Sin embargo, durante la instrucción no se hallaron pruebas directas de que García Ortiz fuera la fuente de la filtración. Pese a los registros exhaustivos en su despacho y la incautación de dispositivos electrónicos, la investigación no logró determinar quién facilitó la información a la prensa. Aun así, el juez consideró que las pruebas circunstanciales son suficientes para llevar el caso a juicio. Entre ellas se señala que el fiscal recibió el correo antes de que se publicara en los medios y que se eliminaron datos de sus dispositivos.
La posición de la defensa y el desarrollo del proceso
Los abogados de García Ortiz insisten en que decenas de empleados de la fiscalía tenían acceso a la carta en cuestión, y que los periodistas obtuvieron su contenido antes de que llegara al fiscal general. El propio acusado argumenta que eliminó los datos de su teléfono debido a la necesidad de limpiar regularmente el dispositivo por la gran cantidad de información y por razones de seguridad.
Las vistas judiciales se han dividido en seis sesiones que se celebrarán a lo largo de dos semanas. En el proceso participan siete jueces, representando tanto al sector conservador como al progresista. La acusación cuenta con el apoyo de varias partes: además del acusador particular —pareja de Díaz Ayuso—, se han sumado asociaciones profesionales de juristas y organizaciones de ultraderecha. Las penas solicitadas oscilan entre cuatro y seis años de prisión, junto con una larga inhabilitación para cargos públicos y una multa considerable.

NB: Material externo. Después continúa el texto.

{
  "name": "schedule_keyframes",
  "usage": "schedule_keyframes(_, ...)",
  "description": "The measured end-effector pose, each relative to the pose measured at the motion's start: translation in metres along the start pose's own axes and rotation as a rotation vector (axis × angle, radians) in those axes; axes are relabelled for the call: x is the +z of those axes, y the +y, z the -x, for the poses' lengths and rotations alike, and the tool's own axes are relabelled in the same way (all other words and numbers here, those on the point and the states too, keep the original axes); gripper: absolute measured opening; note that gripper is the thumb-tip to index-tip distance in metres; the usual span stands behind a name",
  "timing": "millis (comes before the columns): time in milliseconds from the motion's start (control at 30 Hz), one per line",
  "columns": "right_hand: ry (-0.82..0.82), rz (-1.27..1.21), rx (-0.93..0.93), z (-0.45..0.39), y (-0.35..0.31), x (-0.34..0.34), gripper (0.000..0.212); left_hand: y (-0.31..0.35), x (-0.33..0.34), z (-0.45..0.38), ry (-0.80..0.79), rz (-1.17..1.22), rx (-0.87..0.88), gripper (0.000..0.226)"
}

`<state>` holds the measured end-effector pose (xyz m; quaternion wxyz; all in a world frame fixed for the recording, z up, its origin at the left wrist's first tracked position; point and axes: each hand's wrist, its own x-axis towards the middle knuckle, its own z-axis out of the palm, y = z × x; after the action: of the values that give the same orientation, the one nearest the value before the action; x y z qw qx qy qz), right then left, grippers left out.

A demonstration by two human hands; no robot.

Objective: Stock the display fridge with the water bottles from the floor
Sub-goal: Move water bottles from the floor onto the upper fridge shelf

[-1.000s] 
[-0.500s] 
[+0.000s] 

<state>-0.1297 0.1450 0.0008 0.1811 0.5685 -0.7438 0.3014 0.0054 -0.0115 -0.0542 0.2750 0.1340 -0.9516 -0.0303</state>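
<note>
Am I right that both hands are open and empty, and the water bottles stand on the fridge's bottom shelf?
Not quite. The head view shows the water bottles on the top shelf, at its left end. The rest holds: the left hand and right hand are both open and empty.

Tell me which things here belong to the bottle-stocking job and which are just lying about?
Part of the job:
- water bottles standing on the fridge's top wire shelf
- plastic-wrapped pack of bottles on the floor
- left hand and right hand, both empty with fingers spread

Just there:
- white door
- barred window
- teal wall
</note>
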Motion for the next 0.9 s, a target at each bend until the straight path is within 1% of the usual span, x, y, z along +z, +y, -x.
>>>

Protagonistas clave y lo que está en juego
Durante el proceso está previsto que testifiquen cerca de una treintena de testigos y más de diez agentes de la Guardia Civil. El propio García Ortiz comparecerá en la penúltima jornada, tras lo cual las partes presentarán sus conclusiones. Este orden se estableció para que el acusado pudiera responder a todas las preguntas una vez concluidos los interrogatorios del resto de implicados.
El fallo definitivo del tribunal se espera para el 13 de noviembre. Independientemente del resultado, este proceso ya ha marcado un hito en la historia de la justicia española y podría influir en las futuras relaciones entre el poder judicial y el ejecutivo del país.